All differential equations were solved in unsteady-state because of the unsteady-state hydrodynamic characteristics in the CFB boiler. Each equation was solved to the convergence criterion before the next time step is begun. After the solution was run through several hundred-time steps, and the solution was behaving in a “quasi” steady state manner, the time step was increased to speed up convergence. Usually the model was solved for more than thirty seconds of real time to achieve realistic results.

The CFD computational domain used for modeling is 100 feet high, 22 feet deep, and 44 feet wide. The furnace has primary air inlet through grid and 14 primary ports on all four walls. It also has 18 secondary ports, 8 of them with limestone injection, and 4 start-up burners on both front and back walls. Two coal feeders on the front wall convey the waste coal into the furnace. The other two coal feeders connect to each of the cyclone ducts after the loop seal. Two cyclones connecting to the furnace through two ducts at the top of the furnace collect the solid materials, mainly coal ash and limestone, and recycle back into the furnace at the bottom. The flue gas containing major combustion products and fly ash and fine reacted (and/or unreacted) limestone particles leaves the top of the cyclone and continue in the backpass. Water walls run from the top to the bottom of all four-side walls of the furnace. There were three stages of superheaters. The superheater I and II are in the furnace, whereas the superheater III is in the backpass.
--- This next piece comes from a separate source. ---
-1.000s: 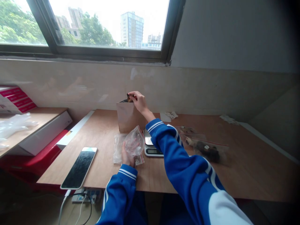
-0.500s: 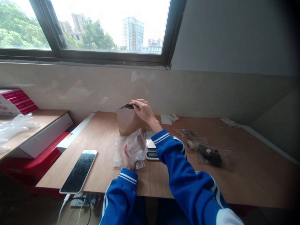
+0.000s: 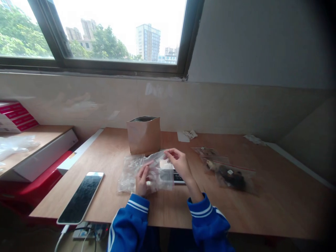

The cyclone was not included in the CFB computational domain because the hydrodynamics of particle phase in the cyclone is too complex to practically include in the computation. The superheat pendants are included in the model to account for heat absorption and flow stratification, and are accurately depicted by the actual number of pendants in the furnace with the actual distance. Note that the furnace geometry was symmetric in width, so the computational domain only represents one half of the furnace. Consequently, the number of computational grid is only half, which reduced computational time.

Table 1 shows the baseline system operating conditions including key inputs for the model furnace CFD baseline simulations.

TABLE 1
Parameter Unit Value
System load MWgross 122
Net load MWnet 109
System firing rate MMBtu/hr 1226
System excess O2 %-wet 2.6
System excess Air % 14.9
System coal flow kpph 187
Total air flow (TAF) kpph 1114
Primary air flow rate through bed grid kpph 476
Primary air flow rate through 14 ports kpph 182
Primary air temperature ° F. 434
Secondary air flow rate through 18 injection ports kpph 262
Secondary air through 4 start-up burners kpph 104
Secondary air through 4 coal feeders kpph 65
Air flow rate through limestone injection kpph 11.5
Air flow through loop seal kpph 12.8
Secondary air temperature ° F. 401
Limestone injection rate kpph 40
Solid recirculation rate kpph 8800

Table 2 shows the coal composition of the baseline case.

TABLE 2
Sample
Time
Proximate analysis
Volatiles Matter [wt % ar] 15.09
Fixed Carbon [wt % ar] 35.06
Ash [wt % ar] 42.50
Moisture [wt % ar] 7.07
HHV (Btu/lb) [Btu/lb] 6800.0
Ultimate analysis
C [wt % ar] 41.0
H [wt % ar] 2.1
O [wt % ar] 1.2
N [wt % ar] 3.5
S [wt % ar] 2.63
Ash [wt % ar] 42.5
H2O [wt % ar] 7.07

In FLUENT, the coal is modeled as a gaseous fuel stream and a solid particle ash stream with the flow rates calculated from the total coal flow rate and coal analysis. The gaseous fuel is modeled as CH0.85O0.14N0.07S0.02 and is given a heat of combustion of −3.47×107 J/kmol. This is equivalent to the elemental composition and the heating value of the coal in the tables.

In the following section, the baseline case results are compared to the invention case results.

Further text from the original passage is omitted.